Als ich Mariäkappel erreiche wird mir klar, ich muss die Landesgrenze überschritten haben, den hier ist schon der Landkreis Ansbach. Am Wohngebiet Obere Schanze vorbei erreiche ich am Roter Berg auf Feldwegen und durch den Wald erneut die Europäische Wasserscheide zwischen Jagst und Wörnitz, als Neckar und Donau. Dass Tiroler hier hängen geblieben sind, belegen auch die Tiroler Stube und das Hinweisschild „Südtirol“ bei Ellrichshausen.
Vorbei am Kesselberg auf weichen naturbelassenen Pfaden sehe ich, kaum dass ich den Wald verlassen habe, am Waldausgang den Kirchturm von Schnelldorf, das heutige Ziel. Am Waldrand mit Blick auf den Ort immer langsam bergab gehend komme ich nach Schnelldort. Ich quere ein kleines Industriegebiet und sehe das Schild „Alter Bahnhof“. Da ich nicht weiß, ob meine Unterkunft „Hotel Anna“ mir ein preisgünstiges Abendessen anbieten wird, entscheide ich mich für einen Umweg und den Mittagstisch. Leider sehe ich erst am Eingang der Gaststätte, dass heute Ruhetag ist. Hunger habe ich aber trotzdem immer noch. In der Ortsmitte finde ich einen Bäcker und davor steht ein Metzgerwaden. Zwei Laugen und ein paar Wurstscheiben lösen das Hungerproblem zu meiner Zufriedenheit. Ich trinke auch mein restliches Wasser, ist es doch zur Unterkunft nicht mehr weit.

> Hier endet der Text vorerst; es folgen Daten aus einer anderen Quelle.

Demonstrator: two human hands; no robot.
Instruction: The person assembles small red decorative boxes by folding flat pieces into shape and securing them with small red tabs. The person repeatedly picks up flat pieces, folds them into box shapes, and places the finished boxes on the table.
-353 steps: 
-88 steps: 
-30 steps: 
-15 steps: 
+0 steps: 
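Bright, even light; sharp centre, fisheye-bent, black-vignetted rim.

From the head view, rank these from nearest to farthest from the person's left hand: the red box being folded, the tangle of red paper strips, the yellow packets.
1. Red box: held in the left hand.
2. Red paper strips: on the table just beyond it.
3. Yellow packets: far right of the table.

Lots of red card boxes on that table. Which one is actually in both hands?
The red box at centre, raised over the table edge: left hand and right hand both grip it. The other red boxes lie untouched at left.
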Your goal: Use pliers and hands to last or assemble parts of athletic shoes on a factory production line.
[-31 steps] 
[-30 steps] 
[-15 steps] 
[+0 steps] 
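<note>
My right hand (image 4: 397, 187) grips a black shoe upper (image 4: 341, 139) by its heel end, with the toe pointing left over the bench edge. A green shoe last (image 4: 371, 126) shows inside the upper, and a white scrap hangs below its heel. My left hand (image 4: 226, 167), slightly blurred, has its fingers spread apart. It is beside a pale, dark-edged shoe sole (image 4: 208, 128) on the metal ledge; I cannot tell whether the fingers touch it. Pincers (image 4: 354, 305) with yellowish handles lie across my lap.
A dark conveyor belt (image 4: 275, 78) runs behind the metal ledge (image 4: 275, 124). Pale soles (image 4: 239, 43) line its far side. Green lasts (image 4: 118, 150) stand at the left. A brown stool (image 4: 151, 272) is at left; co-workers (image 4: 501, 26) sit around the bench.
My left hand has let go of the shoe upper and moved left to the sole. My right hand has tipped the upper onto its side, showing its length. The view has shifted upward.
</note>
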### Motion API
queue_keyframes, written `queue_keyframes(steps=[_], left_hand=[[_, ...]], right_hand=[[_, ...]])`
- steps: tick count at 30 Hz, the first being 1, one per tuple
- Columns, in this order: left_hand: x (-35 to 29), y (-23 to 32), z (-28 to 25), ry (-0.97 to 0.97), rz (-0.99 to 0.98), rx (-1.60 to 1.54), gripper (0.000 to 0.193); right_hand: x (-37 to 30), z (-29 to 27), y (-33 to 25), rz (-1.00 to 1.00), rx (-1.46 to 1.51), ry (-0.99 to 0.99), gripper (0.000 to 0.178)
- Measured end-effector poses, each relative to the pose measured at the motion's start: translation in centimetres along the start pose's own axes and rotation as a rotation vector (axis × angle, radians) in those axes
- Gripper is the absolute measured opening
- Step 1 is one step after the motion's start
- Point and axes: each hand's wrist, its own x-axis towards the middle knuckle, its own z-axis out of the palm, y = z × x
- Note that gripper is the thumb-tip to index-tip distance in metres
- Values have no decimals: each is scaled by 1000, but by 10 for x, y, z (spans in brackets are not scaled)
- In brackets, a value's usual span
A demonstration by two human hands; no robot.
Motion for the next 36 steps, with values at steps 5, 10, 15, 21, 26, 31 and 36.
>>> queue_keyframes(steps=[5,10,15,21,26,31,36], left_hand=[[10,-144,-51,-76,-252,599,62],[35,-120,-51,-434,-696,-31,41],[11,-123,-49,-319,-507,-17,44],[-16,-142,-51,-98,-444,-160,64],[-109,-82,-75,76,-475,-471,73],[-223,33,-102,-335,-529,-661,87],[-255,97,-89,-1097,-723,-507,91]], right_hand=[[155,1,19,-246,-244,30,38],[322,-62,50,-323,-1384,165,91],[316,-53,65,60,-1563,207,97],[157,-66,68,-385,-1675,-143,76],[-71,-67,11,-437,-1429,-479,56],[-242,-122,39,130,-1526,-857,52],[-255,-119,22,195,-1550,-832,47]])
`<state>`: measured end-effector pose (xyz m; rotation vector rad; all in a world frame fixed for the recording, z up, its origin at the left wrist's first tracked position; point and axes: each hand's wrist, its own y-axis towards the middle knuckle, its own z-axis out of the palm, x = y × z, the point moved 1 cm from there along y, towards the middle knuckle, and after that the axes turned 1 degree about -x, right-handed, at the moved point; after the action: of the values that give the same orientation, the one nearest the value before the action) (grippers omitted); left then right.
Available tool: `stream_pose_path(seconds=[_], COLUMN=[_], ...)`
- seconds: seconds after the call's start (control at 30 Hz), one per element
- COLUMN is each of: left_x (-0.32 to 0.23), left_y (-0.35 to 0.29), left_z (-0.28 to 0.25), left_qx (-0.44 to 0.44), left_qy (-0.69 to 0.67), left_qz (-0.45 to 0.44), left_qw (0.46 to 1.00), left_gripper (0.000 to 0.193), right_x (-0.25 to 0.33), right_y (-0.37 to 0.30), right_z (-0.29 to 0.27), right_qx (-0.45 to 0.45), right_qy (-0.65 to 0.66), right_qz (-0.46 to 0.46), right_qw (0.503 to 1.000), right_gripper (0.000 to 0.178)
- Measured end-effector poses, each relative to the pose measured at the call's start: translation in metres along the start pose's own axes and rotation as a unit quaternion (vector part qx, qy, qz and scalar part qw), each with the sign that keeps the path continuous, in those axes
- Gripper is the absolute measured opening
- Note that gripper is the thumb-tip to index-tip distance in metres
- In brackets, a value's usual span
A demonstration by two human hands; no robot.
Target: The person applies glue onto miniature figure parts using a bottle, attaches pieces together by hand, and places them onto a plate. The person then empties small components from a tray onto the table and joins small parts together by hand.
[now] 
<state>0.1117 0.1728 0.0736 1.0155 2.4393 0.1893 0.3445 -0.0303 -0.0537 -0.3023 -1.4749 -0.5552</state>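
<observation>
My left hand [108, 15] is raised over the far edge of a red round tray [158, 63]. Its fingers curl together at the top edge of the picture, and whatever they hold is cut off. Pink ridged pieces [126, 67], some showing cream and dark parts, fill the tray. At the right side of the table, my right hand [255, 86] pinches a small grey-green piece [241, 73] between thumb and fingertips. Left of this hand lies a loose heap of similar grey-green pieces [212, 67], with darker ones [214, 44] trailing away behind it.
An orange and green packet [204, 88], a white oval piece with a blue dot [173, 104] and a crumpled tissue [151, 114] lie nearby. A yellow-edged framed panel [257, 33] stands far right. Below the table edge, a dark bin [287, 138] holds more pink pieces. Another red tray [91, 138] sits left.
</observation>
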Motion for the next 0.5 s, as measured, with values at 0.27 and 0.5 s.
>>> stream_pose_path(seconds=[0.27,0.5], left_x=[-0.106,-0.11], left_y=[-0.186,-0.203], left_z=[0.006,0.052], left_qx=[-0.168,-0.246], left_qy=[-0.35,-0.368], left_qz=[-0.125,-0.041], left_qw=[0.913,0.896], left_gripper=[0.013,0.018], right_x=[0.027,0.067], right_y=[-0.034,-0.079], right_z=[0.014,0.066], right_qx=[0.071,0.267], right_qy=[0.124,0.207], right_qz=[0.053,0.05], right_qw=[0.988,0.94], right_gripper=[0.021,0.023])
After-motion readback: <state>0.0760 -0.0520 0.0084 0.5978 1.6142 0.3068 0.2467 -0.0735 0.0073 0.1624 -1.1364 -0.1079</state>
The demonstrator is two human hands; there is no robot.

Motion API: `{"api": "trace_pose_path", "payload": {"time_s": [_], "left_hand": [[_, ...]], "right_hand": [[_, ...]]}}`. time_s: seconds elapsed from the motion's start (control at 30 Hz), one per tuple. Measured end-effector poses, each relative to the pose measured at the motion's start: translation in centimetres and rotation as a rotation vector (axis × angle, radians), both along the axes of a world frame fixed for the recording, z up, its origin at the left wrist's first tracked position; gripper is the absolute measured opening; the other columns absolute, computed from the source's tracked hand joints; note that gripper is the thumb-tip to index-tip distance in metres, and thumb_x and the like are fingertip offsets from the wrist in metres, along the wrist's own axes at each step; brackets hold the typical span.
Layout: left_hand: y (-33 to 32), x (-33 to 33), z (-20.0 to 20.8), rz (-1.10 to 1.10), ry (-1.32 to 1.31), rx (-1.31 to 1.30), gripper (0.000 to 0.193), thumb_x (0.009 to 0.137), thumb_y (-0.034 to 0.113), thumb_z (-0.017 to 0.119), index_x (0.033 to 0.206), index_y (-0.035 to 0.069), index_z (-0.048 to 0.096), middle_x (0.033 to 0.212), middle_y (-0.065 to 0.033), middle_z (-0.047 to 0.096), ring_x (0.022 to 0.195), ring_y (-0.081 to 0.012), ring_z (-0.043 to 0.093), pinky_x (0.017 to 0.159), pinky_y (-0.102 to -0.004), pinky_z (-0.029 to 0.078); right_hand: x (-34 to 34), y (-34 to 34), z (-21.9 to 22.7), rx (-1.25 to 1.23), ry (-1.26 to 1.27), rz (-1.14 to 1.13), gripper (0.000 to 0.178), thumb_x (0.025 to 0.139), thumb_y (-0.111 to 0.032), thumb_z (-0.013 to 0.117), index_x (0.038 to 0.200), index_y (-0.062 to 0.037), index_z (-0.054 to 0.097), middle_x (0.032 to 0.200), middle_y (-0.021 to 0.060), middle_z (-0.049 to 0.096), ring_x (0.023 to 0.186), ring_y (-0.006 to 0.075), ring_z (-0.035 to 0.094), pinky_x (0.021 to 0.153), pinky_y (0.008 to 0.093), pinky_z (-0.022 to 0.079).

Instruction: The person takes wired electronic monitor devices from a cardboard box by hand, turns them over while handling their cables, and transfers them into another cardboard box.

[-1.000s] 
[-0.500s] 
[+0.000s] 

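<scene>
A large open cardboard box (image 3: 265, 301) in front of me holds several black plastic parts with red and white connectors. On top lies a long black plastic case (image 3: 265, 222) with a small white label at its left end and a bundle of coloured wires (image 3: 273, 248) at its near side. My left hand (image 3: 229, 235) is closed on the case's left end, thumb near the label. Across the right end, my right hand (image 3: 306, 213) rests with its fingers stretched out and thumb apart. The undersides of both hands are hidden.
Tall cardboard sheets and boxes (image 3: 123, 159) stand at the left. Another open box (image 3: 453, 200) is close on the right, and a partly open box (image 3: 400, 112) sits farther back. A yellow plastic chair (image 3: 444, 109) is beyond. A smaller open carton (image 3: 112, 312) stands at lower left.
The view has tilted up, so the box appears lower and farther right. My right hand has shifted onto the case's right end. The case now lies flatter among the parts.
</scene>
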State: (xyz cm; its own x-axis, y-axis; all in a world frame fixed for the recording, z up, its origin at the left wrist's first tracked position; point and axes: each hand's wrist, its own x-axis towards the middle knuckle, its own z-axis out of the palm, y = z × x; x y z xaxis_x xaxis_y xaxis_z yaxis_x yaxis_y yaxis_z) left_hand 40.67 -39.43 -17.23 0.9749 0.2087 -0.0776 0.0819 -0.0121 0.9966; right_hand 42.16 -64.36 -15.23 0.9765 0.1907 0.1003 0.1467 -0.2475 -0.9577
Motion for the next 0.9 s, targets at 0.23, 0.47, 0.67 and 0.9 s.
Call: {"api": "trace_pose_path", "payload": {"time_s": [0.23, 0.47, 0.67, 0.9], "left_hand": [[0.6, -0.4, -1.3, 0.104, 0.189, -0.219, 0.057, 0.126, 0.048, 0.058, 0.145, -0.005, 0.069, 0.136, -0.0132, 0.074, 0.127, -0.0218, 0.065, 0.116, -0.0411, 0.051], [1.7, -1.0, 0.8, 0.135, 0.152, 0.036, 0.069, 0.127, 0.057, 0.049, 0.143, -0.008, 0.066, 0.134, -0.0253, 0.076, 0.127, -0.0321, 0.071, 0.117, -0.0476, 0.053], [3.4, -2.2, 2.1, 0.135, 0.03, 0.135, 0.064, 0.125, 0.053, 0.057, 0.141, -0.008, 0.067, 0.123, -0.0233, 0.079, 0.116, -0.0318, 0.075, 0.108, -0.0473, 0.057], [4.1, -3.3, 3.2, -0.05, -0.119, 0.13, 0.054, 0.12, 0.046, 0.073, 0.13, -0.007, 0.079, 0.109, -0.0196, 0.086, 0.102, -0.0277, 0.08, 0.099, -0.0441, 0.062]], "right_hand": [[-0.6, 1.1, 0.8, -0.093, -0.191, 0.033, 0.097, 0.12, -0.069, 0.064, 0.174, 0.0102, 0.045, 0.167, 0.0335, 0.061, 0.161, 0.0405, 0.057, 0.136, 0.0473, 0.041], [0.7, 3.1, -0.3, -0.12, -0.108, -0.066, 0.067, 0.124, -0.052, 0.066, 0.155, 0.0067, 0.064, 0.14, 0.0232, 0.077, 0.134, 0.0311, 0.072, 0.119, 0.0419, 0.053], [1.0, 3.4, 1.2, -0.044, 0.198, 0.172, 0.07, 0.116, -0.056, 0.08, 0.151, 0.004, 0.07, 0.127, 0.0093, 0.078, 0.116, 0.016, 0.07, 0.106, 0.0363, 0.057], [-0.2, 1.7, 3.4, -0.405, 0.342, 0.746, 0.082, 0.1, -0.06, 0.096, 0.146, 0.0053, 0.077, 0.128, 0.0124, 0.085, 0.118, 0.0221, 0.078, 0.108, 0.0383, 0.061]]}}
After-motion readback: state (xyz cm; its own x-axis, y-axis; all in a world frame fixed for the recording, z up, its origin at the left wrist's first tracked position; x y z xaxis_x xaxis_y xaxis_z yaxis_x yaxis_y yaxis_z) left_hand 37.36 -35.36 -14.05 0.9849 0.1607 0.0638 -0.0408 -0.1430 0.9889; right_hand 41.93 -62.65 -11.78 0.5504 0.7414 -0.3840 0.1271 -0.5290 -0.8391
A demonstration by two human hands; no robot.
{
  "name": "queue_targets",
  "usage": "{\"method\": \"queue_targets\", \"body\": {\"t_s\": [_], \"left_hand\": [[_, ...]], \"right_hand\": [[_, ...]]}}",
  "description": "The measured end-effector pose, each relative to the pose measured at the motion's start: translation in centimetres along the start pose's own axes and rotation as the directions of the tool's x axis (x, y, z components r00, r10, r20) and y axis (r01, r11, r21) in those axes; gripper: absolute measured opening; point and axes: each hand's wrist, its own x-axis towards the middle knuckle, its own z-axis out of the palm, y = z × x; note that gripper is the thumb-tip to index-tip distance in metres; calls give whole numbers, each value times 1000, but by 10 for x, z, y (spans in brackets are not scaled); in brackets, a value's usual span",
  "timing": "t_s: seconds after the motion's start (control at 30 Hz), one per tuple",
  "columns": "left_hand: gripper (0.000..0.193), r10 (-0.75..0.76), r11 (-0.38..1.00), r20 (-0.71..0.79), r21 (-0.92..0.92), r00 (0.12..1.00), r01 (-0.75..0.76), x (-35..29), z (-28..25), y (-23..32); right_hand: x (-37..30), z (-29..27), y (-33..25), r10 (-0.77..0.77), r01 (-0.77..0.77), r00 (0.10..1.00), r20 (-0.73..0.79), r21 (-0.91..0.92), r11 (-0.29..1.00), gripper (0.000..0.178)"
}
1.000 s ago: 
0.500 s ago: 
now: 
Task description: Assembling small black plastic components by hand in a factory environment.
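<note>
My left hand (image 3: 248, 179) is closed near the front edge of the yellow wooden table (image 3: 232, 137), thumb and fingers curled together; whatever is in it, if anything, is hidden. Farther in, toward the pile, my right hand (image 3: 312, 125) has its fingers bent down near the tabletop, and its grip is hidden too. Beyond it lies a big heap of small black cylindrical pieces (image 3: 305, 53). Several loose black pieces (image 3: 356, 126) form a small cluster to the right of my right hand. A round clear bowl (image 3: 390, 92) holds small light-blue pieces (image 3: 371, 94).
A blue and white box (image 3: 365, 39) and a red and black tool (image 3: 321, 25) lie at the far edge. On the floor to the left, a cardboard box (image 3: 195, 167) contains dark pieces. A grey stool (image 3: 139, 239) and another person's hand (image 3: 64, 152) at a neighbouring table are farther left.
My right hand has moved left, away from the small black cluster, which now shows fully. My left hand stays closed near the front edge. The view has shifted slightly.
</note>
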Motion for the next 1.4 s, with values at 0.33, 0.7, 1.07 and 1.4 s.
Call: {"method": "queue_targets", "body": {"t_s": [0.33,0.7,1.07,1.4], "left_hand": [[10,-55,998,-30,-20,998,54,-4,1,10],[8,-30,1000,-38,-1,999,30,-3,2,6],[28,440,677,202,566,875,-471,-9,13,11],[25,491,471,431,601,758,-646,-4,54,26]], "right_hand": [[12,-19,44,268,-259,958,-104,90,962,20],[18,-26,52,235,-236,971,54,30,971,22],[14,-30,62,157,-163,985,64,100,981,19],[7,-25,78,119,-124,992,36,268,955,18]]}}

Am Ortsausgang sehe ich das Schild „Hotel Restaurant Anna“. Ich bin viel zu früh für den check-in dran. Das Restaurant ist um kurz nach eins rappelvoll. Gutes Zeichen für die Küche, was sich später als richtig raustellen wird. Ich lasse mein Gepäck im Hotel und überlege, ob ich noch ein Stück weiter gehen soll. Ich habe ja erst gut 15 Kilometer in den Beinen. Gepäck im Hotel lassen und nach Öllingen oder Grüb gehen und mit dem Bus zurück. Mal sehen, was die Bahn-App dazu sagt. Zwei Stunden Rückfahrt, da man anderthalb Stunden in Gailroth warten muss, sind keine Alternative. Es setzt nun auch noch leichter Regen ein. Theuerbronn, Wetteringen, wäre weiterhin gleiches Problem. Gailroth – Bus nur alle zwei Stunden. Also Schluss für heute.
Leider zu früh für ein Quartier entschieden. Dafür war die Küche im Hotel ausgezeichnet.